• Task to complete: From the records below, find each line with the string "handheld" and copy it.

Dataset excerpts
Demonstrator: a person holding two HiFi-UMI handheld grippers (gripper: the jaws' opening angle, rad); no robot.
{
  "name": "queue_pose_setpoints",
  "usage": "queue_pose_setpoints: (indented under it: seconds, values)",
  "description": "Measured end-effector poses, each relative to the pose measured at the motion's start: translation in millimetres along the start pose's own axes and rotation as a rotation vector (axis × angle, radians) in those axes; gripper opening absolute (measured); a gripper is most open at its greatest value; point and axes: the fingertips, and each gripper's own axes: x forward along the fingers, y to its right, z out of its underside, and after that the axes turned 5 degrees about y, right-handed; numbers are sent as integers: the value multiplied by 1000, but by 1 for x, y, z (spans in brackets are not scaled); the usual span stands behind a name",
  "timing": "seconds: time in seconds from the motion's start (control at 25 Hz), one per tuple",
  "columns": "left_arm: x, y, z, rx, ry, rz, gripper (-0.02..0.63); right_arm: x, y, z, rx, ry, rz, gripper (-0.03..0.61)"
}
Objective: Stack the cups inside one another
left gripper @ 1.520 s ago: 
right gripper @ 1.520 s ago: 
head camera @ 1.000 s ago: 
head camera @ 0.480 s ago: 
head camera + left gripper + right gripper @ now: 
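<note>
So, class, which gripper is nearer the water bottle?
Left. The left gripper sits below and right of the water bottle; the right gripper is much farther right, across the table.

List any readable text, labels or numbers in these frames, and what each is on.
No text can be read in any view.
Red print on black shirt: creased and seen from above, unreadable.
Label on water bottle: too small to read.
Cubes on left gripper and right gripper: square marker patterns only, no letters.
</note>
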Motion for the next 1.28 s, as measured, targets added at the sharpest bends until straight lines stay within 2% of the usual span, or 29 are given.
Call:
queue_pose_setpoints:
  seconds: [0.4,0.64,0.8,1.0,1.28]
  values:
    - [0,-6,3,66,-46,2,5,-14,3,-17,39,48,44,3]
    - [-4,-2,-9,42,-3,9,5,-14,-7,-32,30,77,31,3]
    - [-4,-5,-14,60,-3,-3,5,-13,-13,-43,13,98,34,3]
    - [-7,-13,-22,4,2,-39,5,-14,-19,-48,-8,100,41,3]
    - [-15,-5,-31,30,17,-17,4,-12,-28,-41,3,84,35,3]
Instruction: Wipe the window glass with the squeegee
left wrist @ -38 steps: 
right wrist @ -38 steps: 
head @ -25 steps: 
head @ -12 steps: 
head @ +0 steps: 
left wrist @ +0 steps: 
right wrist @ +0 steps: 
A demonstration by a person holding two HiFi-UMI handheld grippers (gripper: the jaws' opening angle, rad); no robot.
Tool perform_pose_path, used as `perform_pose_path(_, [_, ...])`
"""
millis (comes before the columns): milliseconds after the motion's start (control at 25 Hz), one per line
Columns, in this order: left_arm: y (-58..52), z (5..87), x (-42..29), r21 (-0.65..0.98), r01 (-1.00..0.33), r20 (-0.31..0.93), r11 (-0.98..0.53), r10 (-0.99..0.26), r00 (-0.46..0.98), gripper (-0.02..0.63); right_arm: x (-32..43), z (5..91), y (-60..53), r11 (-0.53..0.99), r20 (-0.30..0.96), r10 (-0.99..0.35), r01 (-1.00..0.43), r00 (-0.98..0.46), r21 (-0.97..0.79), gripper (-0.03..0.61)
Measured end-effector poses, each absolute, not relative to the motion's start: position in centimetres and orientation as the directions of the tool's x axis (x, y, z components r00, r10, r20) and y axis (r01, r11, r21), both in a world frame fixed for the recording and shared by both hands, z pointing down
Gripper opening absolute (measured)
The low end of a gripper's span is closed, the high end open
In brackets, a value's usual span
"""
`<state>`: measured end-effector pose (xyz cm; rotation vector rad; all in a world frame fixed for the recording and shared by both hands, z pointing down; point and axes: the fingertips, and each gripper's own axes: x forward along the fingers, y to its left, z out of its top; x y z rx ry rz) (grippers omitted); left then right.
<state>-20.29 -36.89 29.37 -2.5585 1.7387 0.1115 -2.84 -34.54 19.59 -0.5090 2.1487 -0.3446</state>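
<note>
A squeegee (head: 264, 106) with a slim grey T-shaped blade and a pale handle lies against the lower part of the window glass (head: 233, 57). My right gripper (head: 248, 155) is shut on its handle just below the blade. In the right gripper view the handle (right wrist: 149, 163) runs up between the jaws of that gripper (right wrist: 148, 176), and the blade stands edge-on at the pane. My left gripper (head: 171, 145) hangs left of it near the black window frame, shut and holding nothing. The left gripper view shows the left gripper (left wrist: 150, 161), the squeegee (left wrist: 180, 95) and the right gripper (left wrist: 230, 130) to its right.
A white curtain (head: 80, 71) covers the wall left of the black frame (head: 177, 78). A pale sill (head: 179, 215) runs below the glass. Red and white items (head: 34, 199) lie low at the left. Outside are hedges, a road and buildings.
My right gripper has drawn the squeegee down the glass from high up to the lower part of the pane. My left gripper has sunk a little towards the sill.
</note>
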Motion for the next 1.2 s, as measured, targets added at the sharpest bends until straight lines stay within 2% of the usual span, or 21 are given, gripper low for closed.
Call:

• Solution:
Demonstrator: a person holding two HiFi-UMI handheld grippers (gripper: the jaws' opening angle, rad); no robot.
A demonstration by a person holding two HiFi-UMI handheld grippers (gripper: the jaws' opening angle, rad); no robot.

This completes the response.